**What the exercise asks**
Within the material below, transcribe exactly the lines from the one holding "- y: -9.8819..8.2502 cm" through the one holding "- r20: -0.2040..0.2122", keeping both ends and skipping the rest.

-*-

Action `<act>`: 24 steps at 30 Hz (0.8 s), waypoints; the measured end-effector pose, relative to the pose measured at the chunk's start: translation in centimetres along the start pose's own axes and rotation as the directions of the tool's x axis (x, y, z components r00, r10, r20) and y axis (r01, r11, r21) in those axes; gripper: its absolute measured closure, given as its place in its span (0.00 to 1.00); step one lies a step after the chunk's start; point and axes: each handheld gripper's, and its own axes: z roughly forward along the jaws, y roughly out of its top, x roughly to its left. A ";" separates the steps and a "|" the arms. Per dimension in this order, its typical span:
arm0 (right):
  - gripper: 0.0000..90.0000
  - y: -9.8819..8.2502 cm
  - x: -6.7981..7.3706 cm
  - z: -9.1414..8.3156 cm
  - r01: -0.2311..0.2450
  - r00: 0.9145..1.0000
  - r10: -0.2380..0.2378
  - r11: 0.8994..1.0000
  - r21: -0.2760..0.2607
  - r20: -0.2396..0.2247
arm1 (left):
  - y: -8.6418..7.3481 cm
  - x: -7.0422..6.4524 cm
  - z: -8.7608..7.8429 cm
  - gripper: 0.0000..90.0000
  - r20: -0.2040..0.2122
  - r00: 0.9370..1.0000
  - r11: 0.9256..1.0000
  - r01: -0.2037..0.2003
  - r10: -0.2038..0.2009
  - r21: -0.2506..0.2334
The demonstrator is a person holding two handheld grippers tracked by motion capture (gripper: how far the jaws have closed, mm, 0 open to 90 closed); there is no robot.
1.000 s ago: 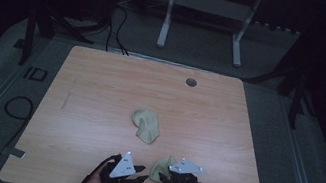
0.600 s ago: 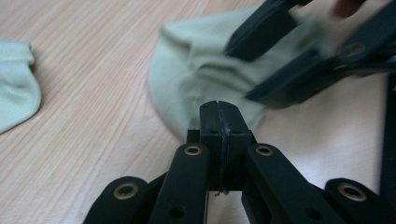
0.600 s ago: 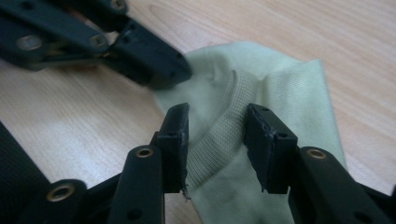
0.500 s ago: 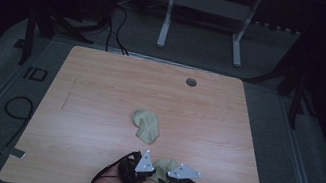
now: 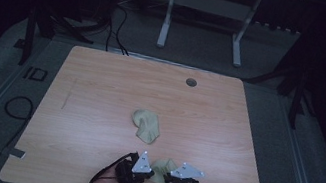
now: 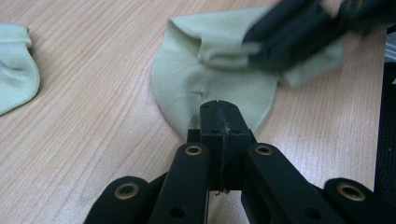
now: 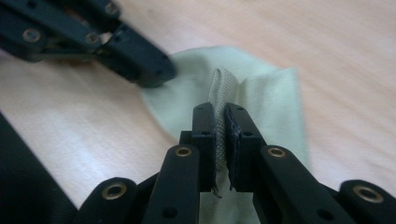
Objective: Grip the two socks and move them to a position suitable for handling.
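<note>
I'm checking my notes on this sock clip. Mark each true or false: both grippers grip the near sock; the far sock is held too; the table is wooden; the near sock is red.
1. Both the left gripper and the right gripper are shut on the near sock: true.
2. The far sock is held: false, it lies free mid-table.
3. The table is wooden: true.
4. The near sock is red: false, pale green.
</note>
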 end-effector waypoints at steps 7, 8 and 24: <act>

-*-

**Your solution**
  - y: -9.8819..8.2502 cm
  - x: -6.7981..7.3706 cm
  - z: -9.1414..8.3156 cm
  - r01: -0.2311..0.2450
  - r00: 0.9145..1.0000
  - r10: -0.2380..0.2378
  - r11: 0.8994..1.0000
  - r21: -0.2760..0.2607
  - r20: -0.2396..0.2247
arm1 (left):
  - y: -8.6418..7.3481 cm
  - x: -7.0422..6.4524 cm
  - z: -8.7608..7.8429 cm
  - gripper: 0.0000..90.0000
  - r20: -0.2040..0.2122

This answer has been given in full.